Treasury nominee Jacob Lew is a big part of the banking problem

Timothy Geithner was often criticized for being intimately involved in the failed Wall Street bailout.  Obama’s choice to replace him as Treasury Secretary, Jacob Lew, may be even worse.

While Geithner was working out the plan to rescue the lifestyles of the rich and famous, Jacob Lew was one of the rich and famous being rescued.

Lew is addicted to government money, though I’m sure we can count on him to promote cuts to the social system for the rest of us. He’s spent his life working in government, much like social welfare critic Erskine Bowles. Even more than receiving a direct government paycheck for years (and government healthcare), Jacob Lew was a recipient of big money on Wall Street following the 2008 collapse.

Jacob Lew worked at Citi during some of the worst years (2006-2009) before the collapse. Between working those particular years, and then receiving a nearly $1 million bonus right after the government rescue of Citi, this somehow translates into “top Wall Street experience” and the respect of both Wall Street and the Obama administration. Strange, isn’t it?

220px-Jacob_LewBloomberg has already published a piece that may have been written by Lew’s mother (or perhaps his wife) that discusses his involvement with every budget deal since 1983. So assuming you like the direction the US is going, with more inequality, increasingly expensive healthcare, and cutbacks to the social state, you’re gonna love Jacob Lew.

However, if you’re one of those nitpicky people who think the US has been on the wrong track since the Reagan years, you might have reason to be uncomfortable.

The big question now is why the President believes that a Wall Street guy from the worst years on Wall Street is the right person to run the US Treasury. Does Obama think that Lew was part of fixing the system when he walked away with big money after the bailout? The much larger problem is that the President doesn’t seem to really care what any of us think about the Wall Street abuse or the general direction of inequality in America.  And Lew’s nomination is Exhibit A (well, Exhibit B — Exhibit A was Geithner).

By choosing Jacob Lew, President Obama is choosing to elevate someone who does not believe banking deregulation was the problem behind the 2008 Wall Street collapse. While this opinion may make Lew popular with the Robert Rubin crowd, back on planet earth, it puts him in the minority of sane people.

Huffington Post, September 2010:

Lew, a former OMB chief for President Bill Clinton, told the panel that “the problems in the financial industry preceded deregulation,” and after discussing those issues, added that he didn’t “personally know the extent to which deregulation drove it, but I don’t believe that deregulation was the proximate cause.”

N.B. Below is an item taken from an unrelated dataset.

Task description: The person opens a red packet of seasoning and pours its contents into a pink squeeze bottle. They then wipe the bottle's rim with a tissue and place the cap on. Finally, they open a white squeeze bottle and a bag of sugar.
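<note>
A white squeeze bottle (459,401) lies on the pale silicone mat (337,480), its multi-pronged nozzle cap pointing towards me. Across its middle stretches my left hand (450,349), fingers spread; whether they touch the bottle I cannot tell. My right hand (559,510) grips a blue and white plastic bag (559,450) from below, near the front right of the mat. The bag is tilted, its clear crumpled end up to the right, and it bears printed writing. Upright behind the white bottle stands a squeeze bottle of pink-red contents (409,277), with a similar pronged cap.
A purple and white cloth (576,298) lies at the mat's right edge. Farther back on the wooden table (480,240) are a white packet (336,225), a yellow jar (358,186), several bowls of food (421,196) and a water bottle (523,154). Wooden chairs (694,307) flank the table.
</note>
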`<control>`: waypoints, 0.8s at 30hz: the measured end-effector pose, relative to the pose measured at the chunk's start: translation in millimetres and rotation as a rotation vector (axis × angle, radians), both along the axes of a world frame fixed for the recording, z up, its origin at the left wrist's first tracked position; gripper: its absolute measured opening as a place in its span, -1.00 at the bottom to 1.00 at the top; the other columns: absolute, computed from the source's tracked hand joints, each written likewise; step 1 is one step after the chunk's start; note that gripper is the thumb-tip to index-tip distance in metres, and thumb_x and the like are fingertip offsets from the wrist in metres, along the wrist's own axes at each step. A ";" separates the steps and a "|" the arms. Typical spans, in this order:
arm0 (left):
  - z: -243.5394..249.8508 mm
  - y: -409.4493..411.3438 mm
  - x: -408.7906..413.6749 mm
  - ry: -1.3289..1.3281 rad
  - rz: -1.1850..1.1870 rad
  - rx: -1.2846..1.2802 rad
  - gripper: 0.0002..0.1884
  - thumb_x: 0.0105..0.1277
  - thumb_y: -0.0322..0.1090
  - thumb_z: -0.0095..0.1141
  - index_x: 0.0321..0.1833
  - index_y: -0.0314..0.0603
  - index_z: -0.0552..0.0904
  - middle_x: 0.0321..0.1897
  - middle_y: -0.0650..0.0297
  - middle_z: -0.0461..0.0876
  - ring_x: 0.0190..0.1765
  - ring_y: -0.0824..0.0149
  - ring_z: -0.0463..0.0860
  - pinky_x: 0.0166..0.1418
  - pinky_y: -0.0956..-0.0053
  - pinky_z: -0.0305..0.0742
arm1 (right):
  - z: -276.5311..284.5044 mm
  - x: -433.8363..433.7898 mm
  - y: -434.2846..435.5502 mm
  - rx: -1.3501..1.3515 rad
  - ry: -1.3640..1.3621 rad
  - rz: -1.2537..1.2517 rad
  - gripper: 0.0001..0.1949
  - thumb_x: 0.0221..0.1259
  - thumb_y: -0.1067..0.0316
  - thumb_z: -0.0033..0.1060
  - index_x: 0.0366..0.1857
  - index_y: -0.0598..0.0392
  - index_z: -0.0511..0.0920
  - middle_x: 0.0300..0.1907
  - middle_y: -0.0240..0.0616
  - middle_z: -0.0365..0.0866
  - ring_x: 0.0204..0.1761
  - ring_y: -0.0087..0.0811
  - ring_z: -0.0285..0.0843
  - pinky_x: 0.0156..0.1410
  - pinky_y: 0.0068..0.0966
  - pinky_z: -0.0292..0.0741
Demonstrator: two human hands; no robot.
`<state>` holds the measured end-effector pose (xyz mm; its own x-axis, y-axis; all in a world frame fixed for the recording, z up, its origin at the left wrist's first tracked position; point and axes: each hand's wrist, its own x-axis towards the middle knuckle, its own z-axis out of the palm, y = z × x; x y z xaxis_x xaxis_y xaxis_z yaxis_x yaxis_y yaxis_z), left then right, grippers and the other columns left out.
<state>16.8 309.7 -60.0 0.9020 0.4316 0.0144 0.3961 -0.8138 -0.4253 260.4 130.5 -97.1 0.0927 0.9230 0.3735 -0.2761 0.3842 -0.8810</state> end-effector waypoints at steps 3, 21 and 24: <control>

Experts and policymakers, including U.S. Senators, commissioners at the Securities and Exchange Commission, top leaders in Congress, former financial regulators and even Obama himself have pointed to the deregulatory zeal of the Clinton and George W. Bush administrations as a major cause of the worst financial crisis since the Great Depression. Lew, however, doesn’t appear to agree, putting him at odds with an administration and a party that tout their efforts at re-regulating Wall Street in pitches to voters and cast blame for the crisis in part on the deregulatory policies pursued by Bush and his fellow Republicans in Congress.

Maybe the President has also changed his own position on deregulation, and he also thinks deregulation had nothing to do with the worst economic meltdown since the Great Depression. Perhaps the President is fine with the ongoing and massive transfer of wealth from the middle class to the super rich on Wall Street. If he’s not, he has a strange way of showing it.

The GOP crazies like to talk about President Obama and his “class warfare,” but they wrongly believed that he was the one positioning the poor against the rich. It’s not. He keeps siding with the rich, and Jacob Lew is sadly more proof of that fact.

An American in Paris, France. BA in History & Political Science from Ohio State. Provided consulting services to US software startups, launching new business overseas that have both IPO’d and sold to well-known global software companies. Currently launching a new cloud-based startup. Full bio here.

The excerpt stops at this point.